F0235: Rate Sensitivity Ladder (Hedged)
Name variants
- English
- F0235: Rate Sensitivity Ladder (Hedged)
- Katakana
- ラダー / ヘッジ
- Kanji
- 金利感応度 / 付
Quality / Updated / COI
- Quality
- Reviewed
- Updated
- Source
- Citations & Trust
- COI
- none
TL;DR
Interest Rate Sensitivity Ladder Framework is a decision framework for managing earnings sensitivity to rate moves. It connects net interest income sensitivity, duration of equity, and swap coverage to rate shock scenarios, asset repricing schedule, and policy constraints, forces a clear call on earnings upside vs rate risk, and leaves a reusable decision log for future reviews.
Applicability
Best applied when managing earnings sensitivity to rate moves requires cross functional agreement and the interpretation of net interest income sensitivity, duration of equity, and swap coverage diverges.
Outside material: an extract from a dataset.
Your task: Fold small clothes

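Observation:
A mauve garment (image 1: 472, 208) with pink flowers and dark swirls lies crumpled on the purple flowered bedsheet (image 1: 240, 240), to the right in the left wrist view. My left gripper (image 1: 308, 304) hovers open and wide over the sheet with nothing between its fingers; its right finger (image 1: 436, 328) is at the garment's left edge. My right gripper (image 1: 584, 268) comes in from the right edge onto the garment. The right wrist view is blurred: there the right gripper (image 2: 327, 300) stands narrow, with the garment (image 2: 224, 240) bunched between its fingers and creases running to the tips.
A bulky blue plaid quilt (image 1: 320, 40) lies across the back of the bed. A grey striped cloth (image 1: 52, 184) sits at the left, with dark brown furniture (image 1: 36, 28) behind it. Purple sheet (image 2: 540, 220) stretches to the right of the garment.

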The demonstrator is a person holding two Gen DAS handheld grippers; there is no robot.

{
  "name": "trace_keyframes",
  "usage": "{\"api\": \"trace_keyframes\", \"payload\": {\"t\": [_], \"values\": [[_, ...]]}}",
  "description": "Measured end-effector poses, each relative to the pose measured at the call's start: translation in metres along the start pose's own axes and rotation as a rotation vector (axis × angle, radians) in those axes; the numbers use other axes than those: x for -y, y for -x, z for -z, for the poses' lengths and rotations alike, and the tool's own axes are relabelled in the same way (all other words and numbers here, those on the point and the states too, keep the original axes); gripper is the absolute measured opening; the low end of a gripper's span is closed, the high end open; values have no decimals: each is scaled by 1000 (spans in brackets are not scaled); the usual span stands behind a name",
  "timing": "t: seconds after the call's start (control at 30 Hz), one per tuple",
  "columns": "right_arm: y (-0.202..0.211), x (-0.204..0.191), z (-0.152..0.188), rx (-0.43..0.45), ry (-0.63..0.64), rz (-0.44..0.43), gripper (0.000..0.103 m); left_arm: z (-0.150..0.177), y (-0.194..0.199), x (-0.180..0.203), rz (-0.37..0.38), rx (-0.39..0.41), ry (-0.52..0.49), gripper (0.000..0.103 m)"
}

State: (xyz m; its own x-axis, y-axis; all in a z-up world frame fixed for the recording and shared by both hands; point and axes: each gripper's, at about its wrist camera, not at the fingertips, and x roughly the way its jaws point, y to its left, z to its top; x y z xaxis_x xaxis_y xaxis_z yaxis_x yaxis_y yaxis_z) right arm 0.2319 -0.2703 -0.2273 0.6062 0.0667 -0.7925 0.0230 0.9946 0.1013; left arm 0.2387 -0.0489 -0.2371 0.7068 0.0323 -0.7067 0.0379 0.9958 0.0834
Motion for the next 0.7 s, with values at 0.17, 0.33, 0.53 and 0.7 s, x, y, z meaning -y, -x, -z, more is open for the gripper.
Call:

It prevents rework by capturing the rate shock scenarios, asset repricing schedule, and policy constraints assumptions, the earnings upside vs rate risk, and the decision trigger in one place, so later reviews can validate or revise the choice without starting over.
Steps
- Define scope and horizon, then lock metric definitions for net interest income sensitivity, duration of equity, and swap coverage so comparisons are consistent.
- Collect rate shock scenarios, asset repricing schedule, and policy constraints and normalize units, timing, and ownership; document data quality gaps.
- Run scenarios to see where earnings upside vs rate risk flips; record thresholds and triggers.
- Select a preferred option, note constraints and approvals, and capture decision criteria.
- Set monitoring cadence and review triggers tied to changes in net interest income sensitivity, duration of equity, and swap coverage and rate shock scenarios, asset repricing schedule, and policy constraints.
Template
Template: Objective; Scope and horizon; Success metrics (net interest income sensitivity, duration of equity, and swap coverage); Key inputs and assumptions (rate shock scenarios, asset repricing schedule, and policy constraints); Options A/B/C; Scenario ranges; Tradeoff summary (earnings upside vs rate risk); Risks and mitigations; Decision criteria; Recommendation; Owner and timeline; Review triggers; Evidence log and data refresh plan.
Pitfalls
- Misconception: treating net interest income sensitivity, duration of equity, and swap coverage as sufficient without validating rate shock scenarios, asset repricing schedule, and policy constraints creates false confidence.
- Overweighting one side of earnings upside vs rate risk leads to decisions that unravel when conditions shift.
- Stale or unowned data sources will fail governance checks and force rework during audits.
Case
Case: In a regional bank, leaders debated managing earnings sensitivity to rate moves but had conflicting views of net interest income sensitivity, duration of equity, and swap coverage. They used the framework to align rate shock scenarios, asset repricing schedule, and policy constraints, quantified where earnings upside vs rate risk flipped, and documented the trigger. The resulting decision log clarified accountability, reduced escalation time, and prevented repeated debates in the next planning cycle.